I am an absolute masochist when it comes to reading.
To me, bittersweet is the best kind of story. You feel with the characters, for the characters, you’re experiencing the pain and sadness along the path and it registers somewhere. It means you’re invested, that you care for them. It highlights the good times, showcases the struggles, and makes something poignant of their journey.
Moments that stick with me aren’t the traditional ‘and they all lived happily ever afters.’ They’re the Titanics, The Notebooks, the Green Miles. They’re the scenes with uncle Iroh singing to his son, the moments when Travis faces Old Yeller. They don’t have to be downright bleak and despair, or the ending; they can be just as happy as they are sad, or offer the glimmer of something more (a la Gone with the Wind), and be landmarks along the way instead of the final destination. It doesn’t have to be death, either. It can be loss, it can be moving on, it can be a breakup, or settling for something. But overall, they’re amazing when you accept it, you appreciate it because it’s so good, but all the while feeling like your heart is breaking into a million pieces and you have the urge to throw your book/phone simultaneously.
Now, this doesn’t mean that elements of tragedy make something good. (Similarly, happy endings also don’t mean it either.) They can be implemented terribly just like any other story elements. It has to fit, it has to serve a purpose, and it can’t be there just to be there.
On that note, I find including these types of scenes/endings into choice games very interesting. If you have ‘good’ endings where everything is happy and awesome in the end, but in some endings someone died or so and so was lost, it implies that one is better than the other. It means there’s a right and a wrong way to do something, and right and wrong endings. Some might require more strategy, might be harder to achieve, but in the end I consider this a mechanical feature (you didn’t pass x stat, or you chose the wrong options here, etc.) rather than a narrative one.
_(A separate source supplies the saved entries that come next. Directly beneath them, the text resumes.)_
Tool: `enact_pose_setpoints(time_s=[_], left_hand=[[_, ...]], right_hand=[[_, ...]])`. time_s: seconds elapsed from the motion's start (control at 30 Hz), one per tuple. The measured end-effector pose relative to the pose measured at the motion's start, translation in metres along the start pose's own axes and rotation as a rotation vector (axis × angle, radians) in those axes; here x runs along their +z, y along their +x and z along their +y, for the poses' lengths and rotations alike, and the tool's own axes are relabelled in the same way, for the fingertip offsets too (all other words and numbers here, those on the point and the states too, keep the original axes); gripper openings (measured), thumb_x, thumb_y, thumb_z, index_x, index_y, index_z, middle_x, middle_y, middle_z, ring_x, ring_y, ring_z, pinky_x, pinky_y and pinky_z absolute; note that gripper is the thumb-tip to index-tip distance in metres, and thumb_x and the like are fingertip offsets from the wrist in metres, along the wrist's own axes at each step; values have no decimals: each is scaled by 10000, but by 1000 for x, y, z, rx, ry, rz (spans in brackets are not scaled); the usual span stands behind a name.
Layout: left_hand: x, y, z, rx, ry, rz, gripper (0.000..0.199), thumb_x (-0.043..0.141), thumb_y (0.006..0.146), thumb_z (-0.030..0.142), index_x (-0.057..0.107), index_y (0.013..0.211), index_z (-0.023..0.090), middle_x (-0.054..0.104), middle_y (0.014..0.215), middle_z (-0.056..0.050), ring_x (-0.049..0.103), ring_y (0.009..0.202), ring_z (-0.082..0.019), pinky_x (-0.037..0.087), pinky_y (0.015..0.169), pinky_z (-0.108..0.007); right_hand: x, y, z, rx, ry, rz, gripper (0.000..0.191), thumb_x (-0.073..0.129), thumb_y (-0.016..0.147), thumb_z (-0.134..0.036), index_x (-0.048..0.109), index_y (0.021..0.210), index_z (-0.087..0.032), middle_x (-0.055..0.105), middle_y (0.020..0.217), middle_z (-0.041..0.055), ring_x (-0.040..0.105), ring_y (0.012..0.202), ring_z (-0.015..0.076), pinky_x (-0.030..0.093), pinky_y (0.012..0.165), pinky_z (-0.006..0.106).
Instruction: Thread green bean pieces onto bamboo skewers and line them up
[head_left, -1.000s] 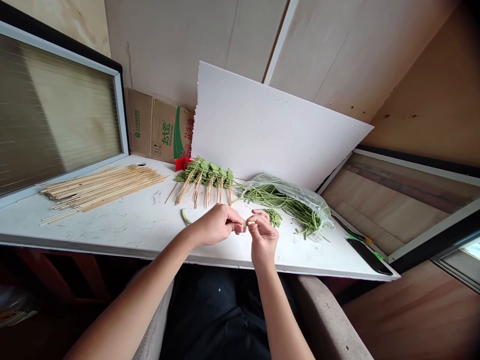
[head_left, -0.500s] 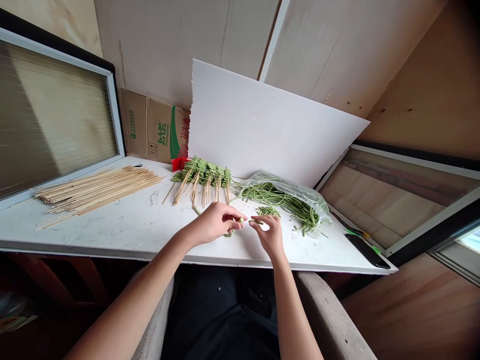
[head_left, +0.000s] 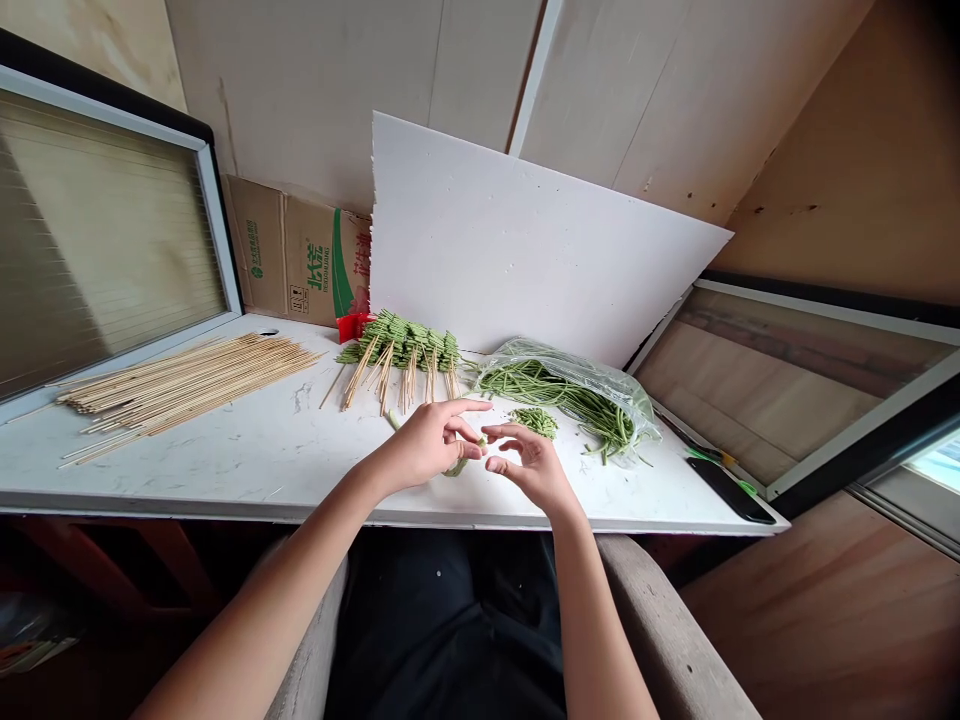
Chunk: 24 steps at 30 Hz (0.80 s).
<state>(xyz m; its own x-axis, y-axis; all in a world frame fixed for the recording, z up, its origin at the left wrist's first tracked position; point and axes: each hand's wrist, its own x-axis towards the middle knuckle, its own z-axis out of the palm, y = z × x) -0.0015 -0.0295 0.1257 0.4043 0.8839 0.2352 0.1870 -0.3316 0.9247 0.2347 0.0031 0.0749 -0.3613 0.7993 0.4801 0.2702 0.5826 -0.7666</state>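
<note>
Bean [head_left: 455,468] of a long green kind sits pinched between thumb and fingers of the left hand [head_left: 433,443], its pale end poking out toward the other side while the index finger stretches forward above it. The right hand [head_left: 531,468] faces that end with thumb and fingers parted; whether a fingertip touches the bean cannot be told. Both hands are above the front part of the white bench [head_left: 262,475]. Just beyond the right hand lies a small heap of short green pieces [head_left: 534,421], and behind it a clear plastic bag [head_left: 639,402] lies partly over a bundle of long beans [head_left: 540,383]. Farther left, bean skewers [head_left: 412,342] are stacked with their bare stick ends facing the person, near a spread of loose wooden sticks [head_left: 195,378]. A white board [head_left: 540,250] leans at the back beside a cardboard box [head_left: 292,255].
</note>
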Motion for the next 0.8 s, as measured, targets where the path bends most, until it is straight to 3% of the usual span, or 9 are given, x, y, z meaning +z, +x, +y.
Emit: enact_pose_setpoints(time_s=[0.1, 0.27, 0.5, 0.57, 0.67, 0.8], left_hand=[[2, 1, -1, -26, -2, -9, 689, 729, 851, 208, 558, 1517, 251, 818, 1015, -94, 728, 889, -217, 523, 803, -318], [4, 2, -4, -60, -15, -52, 689, 710, 845, 165, 560, 1514, 230, 827, 982, -105, 750, 977, -251, 521, 884, -348], [1, 4, -8, -112, 20, -98, 607, 766, 824, 301, 647, 1416, 237, 803, 1040, -85, 618, 657, -164, 437, 588, -279], [-3, 4, -9, -110, 87, -96, 498, 819, 771, 325, 749, 1254, 223, 790, 1030, -71, 583, 657, -154, 415, 586, -277], [-7, 5, -9, -61, 206, -35, 254, 793, 801, 345, 821, 1016, 212, 768, 903, -45, 572, 704, -167, 404, 635, -282], [-7, 4, -9, -20, 286, -21, 224, 747, 848, 370, 833, 985, 214, 752, 837, -42, 549, 684, -172, 382, 627, -285]], right_hand=[[8, 1, -19, -80, 71, -6, 451, 887, 788, -538, 790, 1148, -283, 742, 1071, 78, 670, 1019, 255, 544, 920, 425], [12, -3, -25, -50, 46, -65, 331, 862, 837, -487, 781, 1082, -279, 731, 1046, 56, 638, 982, 236, 526, 908, 409], [8, -1, -15, -55, 29, 41, 291, 857, 839, -481, 720, 908, -235, 704, 937, 40, 634, 922, 223, 521, 885, 394], [7, -1, -12, -58, 60, 85, 300, 854, 840, -483, 706, 923, -235, 699, 937, 38, 641, 910, 218, 527, 862, 386], [6, -1, -13, -57, 69, 113, 283, 836, 863, -465, 698, 960, -237, 700, 951, 38, 658, 937, 220, 533, 871, 387], [3, -4, -24, -72, -20, 85, 244, 781, 920, -441, 699, 1032, -241, 710, 1001, 53, 662, 967, 230, 538, 882, 402]])
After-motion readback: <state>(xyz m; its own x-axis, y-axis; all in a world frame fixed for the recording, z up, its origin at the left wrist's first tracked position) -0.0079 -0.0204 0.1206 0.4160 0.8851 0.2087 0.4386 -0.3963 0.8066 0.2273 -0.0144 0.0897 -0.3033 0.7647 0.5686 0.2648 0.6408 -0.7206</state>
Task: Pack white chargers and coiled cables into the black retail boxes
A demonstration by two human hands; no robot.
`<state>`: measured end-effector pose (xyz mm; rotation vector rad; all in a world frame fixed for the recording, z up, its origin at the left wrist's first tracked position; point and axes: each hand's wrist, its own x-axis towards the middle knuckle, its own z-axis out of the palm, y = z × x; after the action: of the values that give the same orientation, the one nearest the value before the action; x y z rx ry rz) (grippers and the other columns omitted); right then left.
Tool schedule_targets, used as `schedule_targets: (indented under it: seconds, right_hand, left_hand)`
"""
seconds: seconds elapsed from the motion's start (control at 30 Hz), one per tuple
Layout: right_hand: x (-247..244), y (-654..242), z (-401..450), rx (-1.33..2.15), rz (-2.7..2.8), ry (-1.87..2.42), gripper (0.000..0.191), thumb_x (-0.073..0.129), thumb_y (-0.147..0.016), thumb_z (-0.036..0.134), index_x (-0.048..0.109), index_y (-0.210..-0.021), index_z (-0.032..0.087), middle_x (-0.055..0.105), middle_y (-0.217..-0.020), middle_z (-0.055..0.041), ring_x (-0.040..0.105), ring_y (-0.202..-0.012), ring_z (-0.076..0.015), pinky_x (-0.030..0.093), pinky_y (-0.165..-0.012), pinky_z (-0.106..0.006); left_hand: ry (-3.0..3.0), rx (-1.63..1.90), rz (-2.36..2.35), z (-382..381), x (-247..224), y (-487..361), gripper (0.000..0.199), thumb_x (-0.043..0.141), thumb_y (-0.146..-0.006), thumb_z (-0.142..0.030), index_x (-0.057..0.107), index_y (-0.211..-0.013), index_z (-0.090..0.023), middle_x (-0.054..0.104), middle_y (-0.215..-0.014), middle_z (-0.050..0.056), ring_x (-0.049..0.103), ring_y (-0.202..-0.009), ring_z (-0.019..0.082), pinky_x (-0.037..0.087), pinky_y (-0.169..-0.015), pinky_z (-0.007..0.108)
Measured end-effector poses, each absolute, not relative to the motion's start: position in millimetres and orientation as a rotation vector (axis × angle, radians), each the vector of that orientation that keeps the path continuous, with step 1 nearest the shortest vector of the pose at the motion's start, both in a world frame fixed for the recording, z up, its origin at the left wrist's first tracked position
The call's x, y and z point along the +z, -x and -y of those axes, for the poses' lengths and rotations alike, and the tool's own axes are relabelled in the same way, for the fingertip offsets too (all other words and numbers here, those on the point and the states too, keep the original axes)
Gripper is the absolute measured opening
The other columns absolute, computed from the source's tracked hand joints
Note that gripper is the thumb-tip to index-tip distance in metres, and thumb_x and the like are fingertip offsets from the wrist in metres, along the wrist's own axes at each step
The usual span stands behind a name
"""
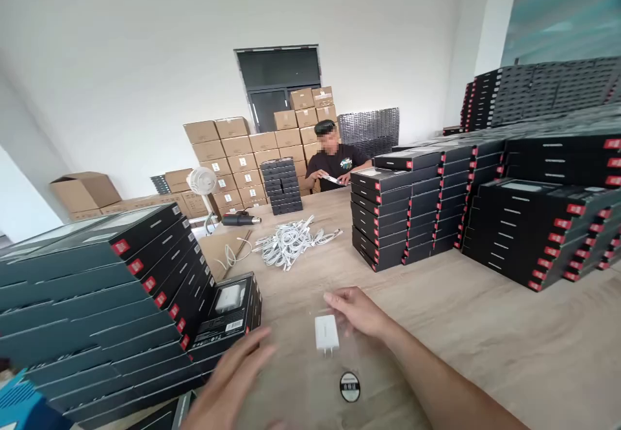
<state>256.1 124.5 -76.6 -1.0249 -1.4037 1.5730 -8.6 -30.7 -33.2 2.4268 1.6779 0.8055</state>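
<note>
A white plug adapter (326,333) with two prongs lies in a clear plastic bag on the wooden table (291,378). The bag bears a round black-and-white label (350,387). My right hand (356,310) pinches the bag's upper edge, just right of the adapter. To the lower left, my left hand (237,372) is slightly blurred, its fingers apart and nothing in them. Left of the bag, an open black box (228,320) shows a white adapter (229,298) inside.
Tall stacks of black boxes (97,294) stand at the left, with more black stacks (381,223) at the right. White cables (288,242) lie mid-table near a heat gun (241,220). Across the table a person (334,158) holds a small white item.
</note>
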Motion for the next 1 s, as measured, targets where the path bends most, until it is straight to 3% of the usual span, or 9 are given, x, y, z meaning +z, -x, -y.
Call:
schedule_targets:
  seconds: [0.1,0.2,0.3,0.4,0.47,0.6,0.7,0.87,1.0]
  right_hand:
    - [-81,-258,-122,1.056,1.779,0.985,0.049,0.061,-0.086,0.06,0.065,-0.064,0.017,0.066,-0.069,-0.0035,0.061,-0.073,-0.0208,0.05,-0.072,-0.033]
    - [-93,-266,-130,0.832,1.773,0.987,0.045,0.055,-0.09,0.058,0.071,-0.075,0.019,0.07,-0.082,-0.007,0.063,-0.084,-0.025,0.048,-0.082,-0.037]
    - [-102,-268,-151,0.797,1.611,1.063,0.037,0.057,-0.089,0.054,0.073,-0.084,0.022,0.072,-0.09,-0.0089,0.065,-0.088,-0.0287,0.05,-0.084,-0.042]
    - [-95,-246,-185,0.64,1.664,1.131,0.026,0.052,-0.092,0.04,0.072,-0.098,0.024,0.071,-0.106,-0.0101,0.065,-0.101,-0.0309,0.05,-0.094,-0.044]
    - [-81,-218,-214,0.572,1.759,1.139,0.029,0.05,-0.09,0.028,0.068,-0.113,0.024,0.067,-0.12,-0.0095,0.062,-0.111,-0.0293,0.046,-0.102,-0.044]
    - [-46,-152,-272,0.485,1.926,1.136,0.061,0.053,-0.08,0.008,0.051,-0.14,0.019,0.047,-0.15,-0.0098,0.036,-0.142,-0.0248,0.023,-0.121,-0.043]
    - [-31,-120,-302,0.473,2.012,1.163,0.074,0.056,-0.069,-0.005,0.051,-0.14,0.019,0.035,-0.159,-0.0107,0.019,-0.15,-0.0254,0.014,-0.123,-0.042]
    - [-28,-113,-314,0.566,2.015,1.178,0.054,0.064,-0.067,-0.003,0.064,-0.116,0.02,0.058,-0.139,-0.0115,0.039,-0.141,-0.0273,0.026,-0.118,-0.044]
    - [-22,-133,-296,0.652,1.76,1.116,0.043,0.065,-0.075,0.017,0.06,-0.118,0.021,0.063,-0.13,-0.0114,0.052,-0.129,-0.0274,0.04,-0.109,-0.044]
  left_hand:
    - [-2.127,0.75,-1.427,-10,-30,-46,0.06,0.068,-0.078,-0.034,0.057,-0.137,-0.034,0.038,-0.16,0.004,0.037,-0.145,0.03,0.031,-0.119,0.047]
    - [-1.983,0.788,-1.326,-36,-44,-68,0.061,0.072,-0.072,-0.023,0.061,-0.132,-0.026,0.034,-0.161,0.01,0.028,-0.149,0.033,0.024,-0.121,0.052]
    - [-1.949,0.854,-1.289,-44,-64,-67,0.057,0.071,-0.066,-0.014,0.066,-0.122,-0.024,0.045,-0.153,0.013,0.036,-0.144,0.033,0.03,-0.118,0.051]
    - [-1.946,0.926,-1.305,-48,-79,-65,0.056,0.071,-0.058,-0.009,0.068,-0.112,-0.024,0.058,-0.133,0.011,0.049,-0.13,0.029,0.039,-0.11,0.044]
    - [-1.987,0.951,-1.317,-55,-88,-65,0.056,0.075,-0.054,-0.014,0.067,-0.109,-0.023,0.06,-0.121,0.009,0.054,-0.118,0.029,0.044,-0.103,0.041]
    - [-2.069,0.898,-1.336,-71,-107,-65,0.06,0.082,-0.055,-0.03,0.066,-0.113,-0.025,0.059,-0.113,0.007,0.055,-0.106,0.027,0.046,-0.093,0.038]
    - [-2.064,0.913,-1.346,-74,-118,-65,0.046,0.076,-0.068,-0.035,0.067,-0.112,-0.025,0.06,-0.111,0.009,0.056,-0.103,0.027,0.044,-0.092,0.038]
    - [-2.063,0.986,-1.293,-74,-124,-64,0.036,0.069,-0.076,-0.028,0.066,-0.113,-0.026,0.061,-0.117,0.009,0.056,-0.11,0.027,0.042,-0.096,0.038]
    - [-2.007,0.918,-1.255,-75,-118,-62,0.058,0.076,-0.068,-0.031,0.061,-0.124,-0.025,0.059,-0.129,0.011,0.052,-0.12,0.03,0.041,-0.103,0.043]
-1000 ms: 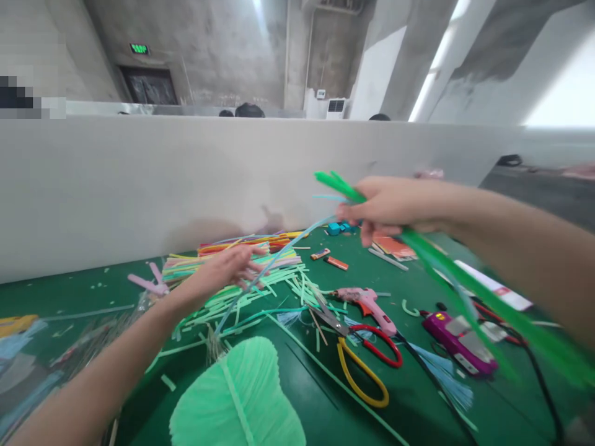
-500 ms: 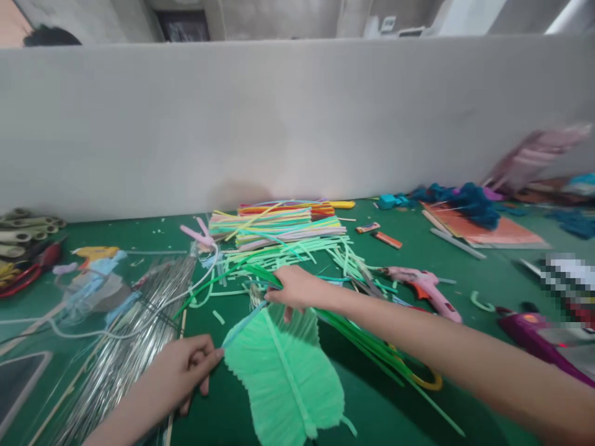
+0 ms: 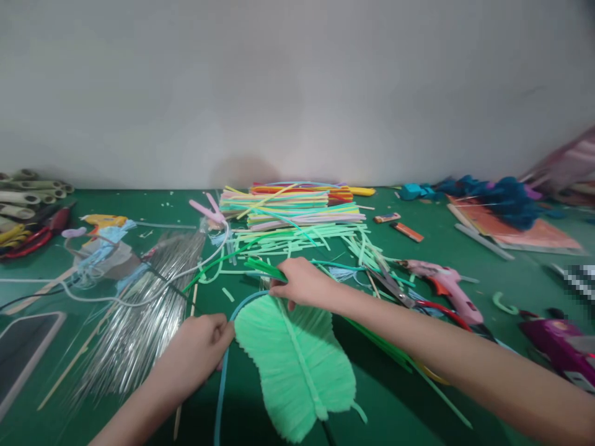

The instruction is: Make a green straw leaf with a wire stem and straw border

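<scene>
A mint-green leaf (image 3: 307, 365), apparently made of fuzzy pipe cleaners with a raised midrib, lies in front of me. My right hand (image 3: 302, 282) is closed around a bundle of darker green pipe cleaners (image 3: 263, 266) above the leaf's top edge. The bundle's other ends come out below my forearm. A blue pipe cleaner (image 3: 220, 390) curves from near my right hand along the leaf's upper left edge and down to the frame's bottom. My left hand (image 3: 204, 341) pinches it beside the leaf; its fingertips are partly hidden.
Piles of coloured pipe cleaners (image 3: 297, 207) lie at the back. Silver wires (image 3: 149, 316) and a phone (image 3: 28, 353) are on the left. Right are pliers (image 3: 395, 288), a pink glue gun (image 3: 446, 282), a purple device (image 3: 558, 347) and an orange sheet (image 3: 520, 229). A grey wall (image 3: 297, 93) stands behind.
The view has tilted down. The blue pipe cleaner, earlier stretched straight between my hands, now bends around the leaf's edge and hangs below my left hand. My right hand still grips the green bundle.
</scene>
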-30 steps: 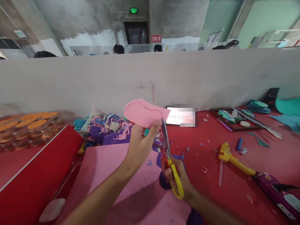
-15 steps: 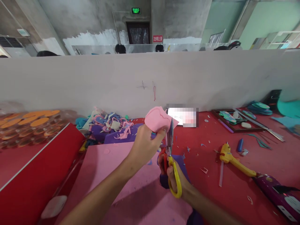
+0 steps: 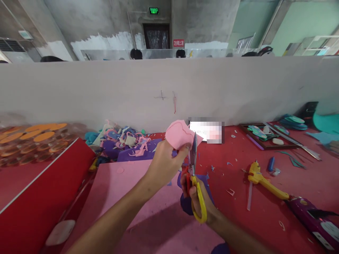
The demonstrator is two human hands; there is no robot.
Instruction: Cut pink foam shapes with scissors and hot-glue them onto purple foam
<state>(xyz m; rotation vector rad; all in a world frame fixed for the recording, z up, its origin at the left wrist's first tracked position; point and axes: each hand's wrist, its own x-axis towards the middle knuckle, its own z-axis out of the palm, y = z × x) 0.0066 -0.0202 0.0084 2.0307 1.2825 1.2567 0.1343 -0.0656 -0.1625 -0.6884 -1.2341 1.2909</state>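
Observation:
My left hand (image 3: 164, 164) pinches a small pink foam piece (image 3: 180, 134) with a drawn outline, holding it up above the table. My right hand (image 3: 197, 201) grips yellow-and-red-handled scissors (image 3: 194, 176), blades pointing up and touching the right edge of the foam piece. Below both hands lies a large pink foam sheet (image 3: 137, 208) over a purple sheet (image 3: 185, 204) on the red table.
A heap of foam scraps (image 3: 124, 143) lies at the back left, orange ovals under clear plastic (image 3: 31, 135) farther left. A yellow glue gun (image 3: 265, 181), a purple device (image 3: 315, 218), a tray of cut shapes (image 3: 265, 135) and a phone (image 3: 206, 131) sit right. A grey partition runs behind.
The pink foam piece has turned in my left hand and now shows a narrower face. The scissors have shifted slightly right and closed on its edge.

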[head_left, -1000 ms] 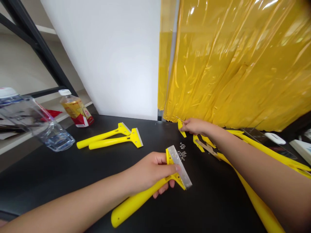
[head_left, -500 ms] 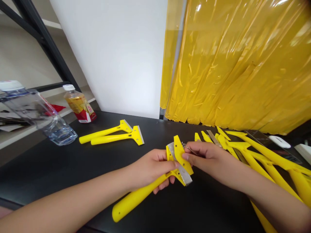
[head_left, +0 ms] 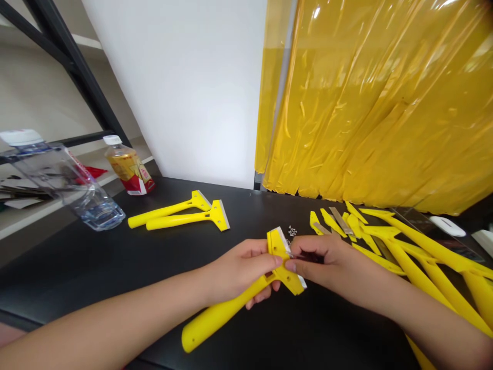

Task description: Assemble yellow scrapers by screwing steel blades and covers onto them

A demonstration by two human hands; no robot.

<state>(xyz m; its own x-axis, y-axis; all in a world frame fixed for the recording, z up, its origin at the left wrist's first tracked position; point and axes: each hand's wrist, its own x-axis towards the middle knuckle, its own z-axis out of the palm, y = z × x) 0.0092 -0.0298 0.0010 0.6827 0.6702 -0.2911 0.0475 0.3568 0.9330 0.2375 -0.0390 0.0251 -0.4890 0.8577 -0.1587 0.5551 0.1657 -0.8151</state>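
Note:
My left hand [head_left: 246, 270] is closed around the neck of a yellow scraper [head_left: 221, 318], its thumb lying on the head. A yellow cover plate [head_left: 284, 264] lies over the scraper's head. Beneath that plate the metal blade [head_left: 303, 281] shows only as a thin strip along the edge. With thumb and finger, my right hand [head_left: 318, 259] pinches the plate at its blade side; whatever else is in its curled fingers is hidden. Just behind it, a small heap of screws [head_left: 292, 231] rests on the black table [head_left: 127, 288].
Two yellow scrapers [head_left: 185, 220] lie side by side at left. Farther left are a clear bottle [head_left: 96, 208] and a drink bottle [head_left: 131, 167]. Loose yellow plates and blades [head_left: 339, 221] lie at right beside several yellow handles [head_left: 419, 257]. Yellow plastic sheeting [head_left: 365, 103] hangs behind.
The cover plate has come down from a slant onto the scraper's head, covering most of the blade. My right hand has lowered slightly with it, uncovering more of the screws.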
I think good tragic or bittersweet moments have to be narrative and require planning + the right genre/type of story, and these can fit into all the different paths by being different things.
And going with tricky, it’s also very difficult making it so the player doesn’t feel punished. There should be something that comes out of these moments, too, and something that still feels satisfyingly good even if it’s still heartbreaking in other ways.
But now I am going off on some weird tangent. In conclusion, yessss! I love heart wrenching things and haven’t really seen them incorporated here other than in mechanical options so far. I’d love to see more.